### WHAT IS BEING ASKED
One part of the entries below is wanted: the lines from the one containing "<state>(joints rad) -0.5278" through the one containing "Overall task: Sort". Write those out exactly and nothing else.

Start of INFORMATION SUPPLIED

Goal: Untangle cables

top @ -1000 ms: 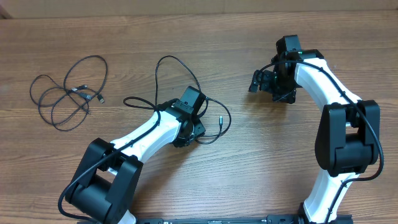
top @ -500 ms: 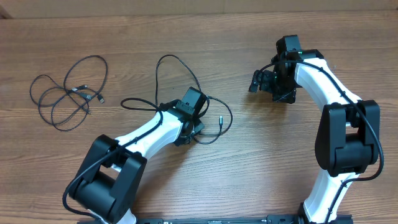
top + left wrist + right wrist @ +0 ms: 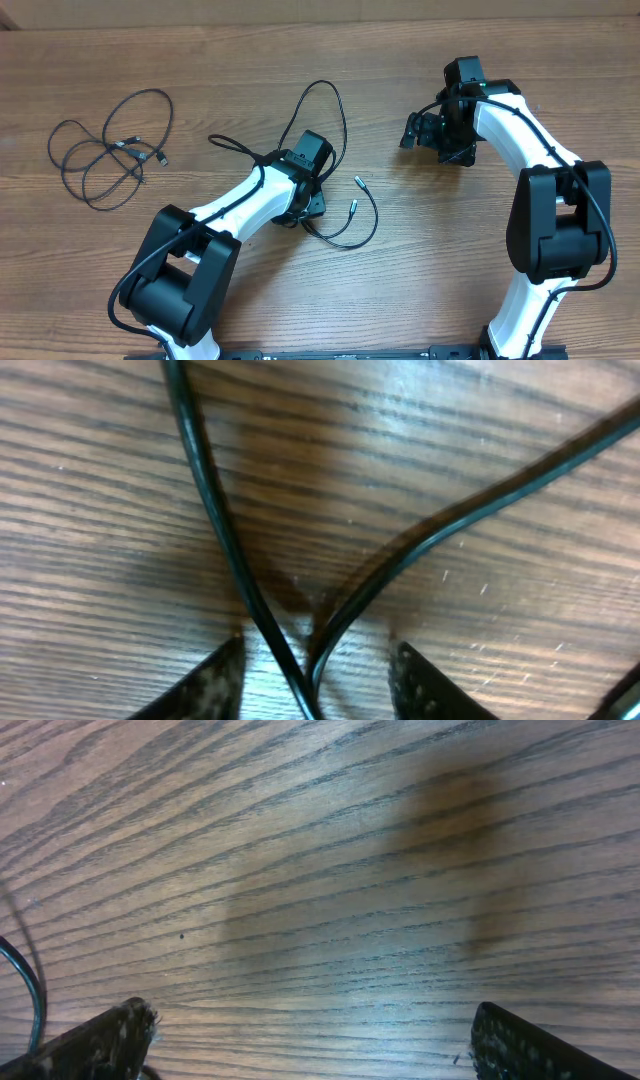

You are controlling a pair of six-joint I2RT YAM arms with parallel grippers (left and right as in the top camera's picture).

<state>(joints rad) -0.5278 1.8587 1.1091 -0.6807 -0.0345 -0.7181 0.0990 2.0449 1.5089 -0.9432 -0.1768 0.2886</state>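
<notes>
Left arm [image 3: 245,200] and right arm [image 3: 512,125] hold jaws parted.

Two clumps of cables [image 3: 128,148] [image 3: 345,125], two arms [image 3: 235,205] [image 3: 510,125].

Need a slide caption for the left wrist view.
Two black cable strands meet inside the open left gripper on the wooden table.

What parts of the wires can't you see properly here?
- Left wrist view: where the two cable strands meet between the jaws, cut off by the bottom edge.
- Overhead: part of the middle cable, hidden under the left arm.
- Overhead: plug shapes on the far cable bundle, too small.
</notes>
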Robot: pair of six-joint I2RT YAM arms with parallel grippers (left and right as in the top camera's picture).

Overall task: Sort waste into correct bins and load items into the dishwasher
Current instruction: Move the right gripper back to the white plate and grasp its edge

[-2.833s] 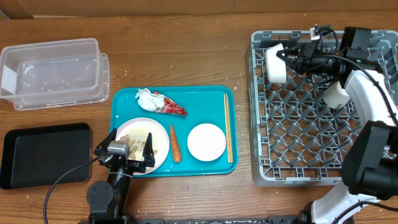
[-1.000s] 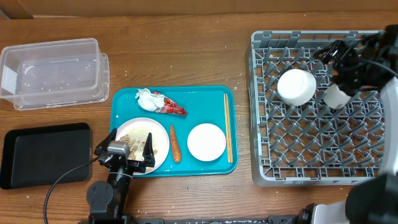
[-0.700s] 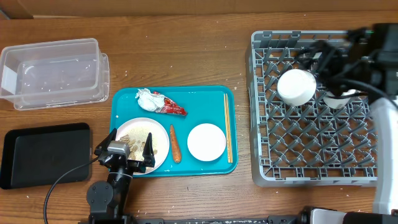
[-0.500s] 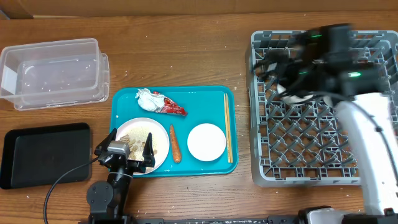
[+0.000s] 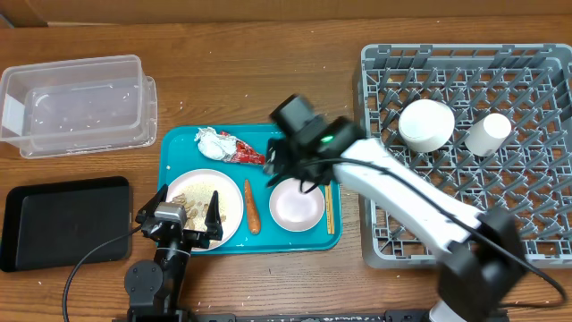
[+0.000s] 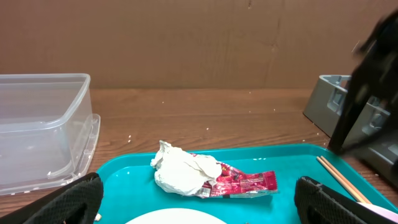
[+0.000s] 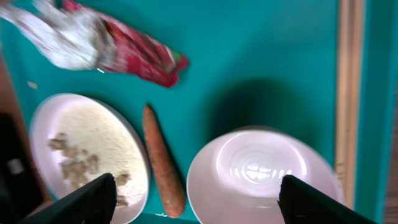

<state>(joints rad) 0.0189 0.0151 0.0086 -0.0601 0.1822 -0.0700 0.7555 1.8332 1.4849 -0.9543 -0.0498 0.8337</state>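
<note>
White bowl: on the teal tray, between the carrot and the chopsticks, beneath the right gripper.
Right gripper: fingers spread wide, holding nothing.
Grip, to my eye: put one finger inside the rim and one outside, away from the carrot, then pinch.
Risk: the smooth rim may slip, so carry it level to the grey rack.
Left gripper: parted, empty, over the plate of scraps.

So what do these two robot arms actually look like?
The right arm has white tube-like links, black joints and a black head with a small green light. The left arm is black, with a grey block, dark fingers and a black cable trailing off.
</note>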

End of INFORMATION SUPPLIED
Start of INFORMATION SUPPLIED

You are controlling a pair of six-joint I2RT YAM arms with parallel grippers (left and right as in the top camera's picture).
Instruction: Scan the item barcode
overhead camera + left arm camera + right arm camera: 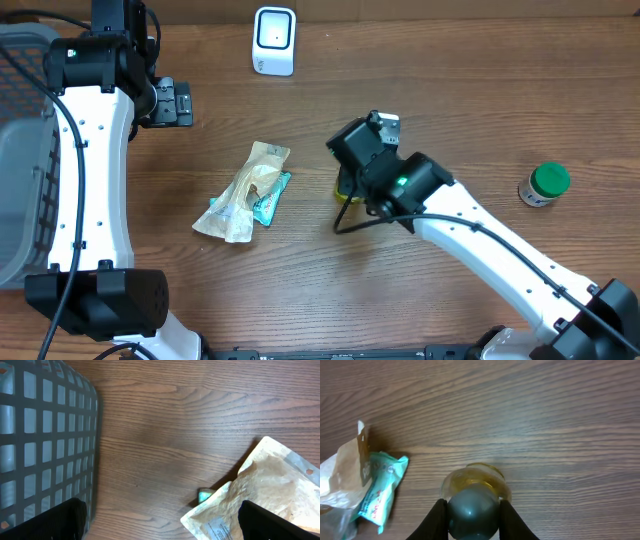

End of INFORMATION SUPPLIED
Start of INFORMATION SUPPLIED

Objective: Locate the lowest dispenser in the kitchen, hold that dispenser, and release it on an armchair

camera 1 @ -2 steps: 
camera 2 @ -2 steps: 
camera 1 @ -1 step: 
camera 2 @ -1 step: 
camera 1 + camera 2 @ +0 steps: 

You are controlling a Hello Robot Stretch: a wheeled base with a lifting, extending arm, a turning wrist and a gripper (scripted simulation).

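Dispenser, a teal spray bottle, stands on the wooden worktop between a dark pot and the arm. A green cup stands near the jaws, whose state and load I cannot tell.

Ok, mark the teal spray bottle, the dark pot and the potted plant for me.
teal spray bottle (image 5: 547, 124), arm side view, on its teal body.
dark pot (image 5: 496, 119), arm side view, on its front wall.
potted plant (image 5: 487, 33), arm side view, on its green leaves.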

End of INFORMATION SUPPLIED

### ANSWER TO THE PROBLEM
<state>(joints rad) -0.5278 1.8587 1.1091 -0.6807 -0.0345 -0.7181 0.0990 2.0449 1.5089 -0.9432 -0.1768 0.2886</state>
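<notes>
Left arm [image 3: 245,200] and right arm [image 3: 512,125] hold jaws parted.

Two clumps of cables [image 3: 128,148] [image 3: 345,125], two arms [image 3: 235,205] [image 3: 510,125].

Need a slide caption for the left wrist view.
Two black cable strands meet inside the open left gripper on the wooden table.

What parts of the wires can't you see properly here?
- Left wrist view: where the two cable strands meet between the jaws, cut off by the bottom edge.
- Overhead: part of the middle cable, hidden under the left arm.
- Overhead: plug shapes on the far cable bundle, too small.
</notes>
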Robot: pair of six-joint I2RT YAM arms with parallel grippers (left and right as in the top camera's picture).

Overall task: Sort waste into correct bins and load items into the dishwasher

The output is complete as shown.